Critics of students’ critical thinking skills ain’t so critical themselves
February 24, 2011
Back in the 1980s, Harvard University President Derek Bok, addressing an assembly of educators, uncritically recited the “top problems of public schools in 1940” (talking, chewing gum, making noise, running in halls, getting out of turn in line, etc.) versus those of the 1980s (drug abuse, alcohol abuse, pregnancy, suicide, rape, etc.) as if it were revealed generational wisdom. The eagerly-quoted “list” proved to be a crude hoax manufactured by a troubled religious zealot.
Now Bok–who apparently doesn’t like students from any era–is featured in a lengthy interview in the March 2011Miller-McCune magazine (whose editors seem to crave mindless youth bashing) on the “crisis in critical thinking” among modern students, in which Bok (typically) praises himself and (typically) blames new media like Facebook, computer games, iPhones, and so on. The magazine’s other article critical of students’ lack of critical thinking, “Whatever happened to academic rigor?” reviews presents a pie chart from an apocalyptic-alarmism book,Academically Adrift: Limited Learning on College Campuses, showing that students spend “only” a little over half their waking hours (around 42 hours a week–about the same employed adults spend working at jobs) on attending classes and labs, studying, employment, and working and volunteering for student business and clubs. The book also claimed that nearly half of undergradaute students show no improvement in critical thinking scores during their college years.
The claim that students today–unlike students of the past, unlike professors, reporters, and other adults–lack critical thinking and reasoning skills ignited a flurry of articles in, among others, The Huffington Post, Chronicle of Higher Education, National Public Radio, Countdown with Keith Olbermann, Fox News, NBC News, Slate, and USA Today. These articles, quoting educators, experts, and the reporters themselves on this new “crisis,” contained a major irony, evident from reviewing the Foundation for Critical Thinking‘s definition of “critical thinking” as the intellectual scrutiny of a given statement’s “purpose, problem, or question-at-issue; assumptions; concepts; empirical grounding; reasoning leading to conclusions; implications and consequences; objections from alternative viewpoints; and frame of reference.”
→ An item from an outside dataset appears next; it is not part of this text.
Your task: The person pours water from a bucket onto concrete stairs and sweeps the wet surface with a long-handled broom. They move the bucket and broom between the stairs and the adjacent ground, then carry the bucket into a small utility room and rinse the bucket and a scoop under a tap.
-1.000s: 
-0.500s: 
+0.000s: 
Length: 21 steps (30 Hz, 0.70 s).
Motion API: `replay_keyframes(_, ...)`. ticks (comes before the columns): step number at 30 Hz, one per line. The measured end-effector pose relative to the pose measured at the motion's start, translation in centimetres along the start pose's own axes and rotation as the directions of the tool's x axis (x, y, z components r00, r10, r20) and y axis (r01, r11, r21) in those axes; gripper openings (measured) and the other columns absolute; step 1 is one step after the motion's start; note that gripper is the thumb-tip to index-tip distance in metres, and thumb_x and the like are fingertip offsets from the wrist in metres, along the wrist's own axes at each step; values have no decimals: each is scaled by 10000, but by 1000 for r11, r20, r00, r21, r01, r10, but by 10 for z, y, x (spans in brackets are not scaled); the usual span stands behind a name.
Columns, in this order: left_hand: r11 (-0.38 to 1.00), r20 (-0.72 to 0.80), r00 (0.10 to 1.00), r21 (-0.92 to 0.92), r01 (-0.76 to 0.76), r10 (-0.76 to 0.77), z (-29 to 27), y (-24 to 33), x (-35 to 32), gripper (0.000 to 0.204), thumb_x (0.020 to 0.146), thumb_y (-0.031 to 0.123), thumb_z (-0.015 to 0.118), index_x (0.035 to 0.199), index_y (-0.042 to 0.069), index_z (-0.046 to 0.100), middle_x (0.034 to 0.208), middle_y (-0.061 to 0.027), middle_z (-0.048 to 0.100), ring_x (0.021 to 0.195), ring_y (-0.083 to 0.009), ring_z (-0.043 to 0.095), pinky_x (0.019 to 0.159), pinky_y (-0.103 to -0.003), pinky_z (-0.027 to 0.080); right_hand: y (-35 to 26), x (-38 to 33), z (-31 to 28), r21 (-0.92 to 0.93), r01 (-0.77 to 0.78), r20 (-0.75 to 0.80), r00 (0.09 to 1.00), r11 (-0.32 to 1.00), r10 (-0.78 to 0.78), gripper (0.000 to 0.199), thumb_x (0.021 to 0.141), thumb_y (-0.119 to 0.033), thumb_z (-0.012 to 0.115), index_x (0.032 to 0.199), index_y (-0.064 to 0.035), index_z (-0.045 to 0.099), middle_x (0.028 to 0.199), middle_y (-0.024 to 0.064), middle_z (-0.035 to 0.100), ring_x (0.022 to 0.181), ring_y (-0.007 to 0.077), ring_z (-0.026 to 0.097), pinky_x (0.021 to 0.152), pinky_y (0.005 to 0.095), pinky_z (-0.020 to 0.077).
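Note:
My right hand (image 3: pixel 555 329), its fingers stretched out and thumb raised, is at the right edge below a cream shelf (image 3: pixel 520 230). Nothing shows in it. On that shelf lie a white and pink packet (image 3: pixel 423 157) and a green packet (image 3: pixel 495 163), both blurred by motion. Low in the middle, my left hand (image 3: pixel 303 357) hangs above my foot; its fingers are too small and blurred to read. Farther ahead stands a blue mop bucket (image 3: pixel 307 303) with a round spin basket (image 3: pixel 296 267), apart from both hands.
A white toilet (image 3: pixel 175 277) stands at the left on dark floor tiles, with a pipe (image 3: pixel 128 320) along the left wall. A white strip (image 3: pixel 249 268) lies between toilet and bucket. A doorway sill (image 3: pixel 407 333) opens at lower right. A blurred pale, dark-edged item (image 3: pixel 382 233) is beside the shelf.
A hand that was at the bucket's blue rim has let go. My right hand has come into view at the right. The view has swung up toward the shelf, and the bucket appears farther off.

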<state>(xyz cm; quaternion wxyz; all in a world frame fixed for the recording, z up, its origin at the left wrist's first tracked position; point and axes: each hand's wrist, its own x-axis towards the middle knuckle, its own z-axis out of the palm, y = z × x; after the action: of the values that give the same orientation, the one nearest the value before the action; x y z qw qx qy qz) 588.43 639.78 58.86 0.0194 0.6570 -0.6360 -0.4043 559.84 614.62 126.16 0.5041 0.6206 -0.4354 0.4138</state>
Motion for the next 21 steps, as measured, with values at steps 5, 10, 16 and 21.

Our review of the Miller-McCune and other media reports found that none of these articles or the sources quoted displayed critical thinking themselves. There was no questioning of the assumptions, grounding, reasoning, frame of reference, or potential purposes behind the dire conclusions about students’ critical thinking gains, and objections from alternative viewpoints were virtually nonexistent. In every case, and nearly every source, reporters and authorities uncritically accepted the Academically Adrift authors’ conclusions without any searching examination. Instead, all commentators praised themselves as the epitome of critical and complex reasoning supposedly found in students of some unnamed past era–without actually going to the trouble of displaying these reasoning rigors themselves.
True critical thinking requires the most rigor when the thinker’s most cherished notions (such as one’s own moral and intellectual superiority to young people today) are at issue. I’d be the first to lament that critical thinking is in short supply, not just among students, but also the sanctimonious academics and commentators who most claim the commodity. Even though long-term surveys such as the Higher Education Research Institute’s The American Freshman do not show deteriorations in students’ academic habits over the last 40 years despite widening socioeconomic disparities, continued alarms alleging “crises” and student slacking continue to be hyped decade after decade–with remarkably little critical scrutiny.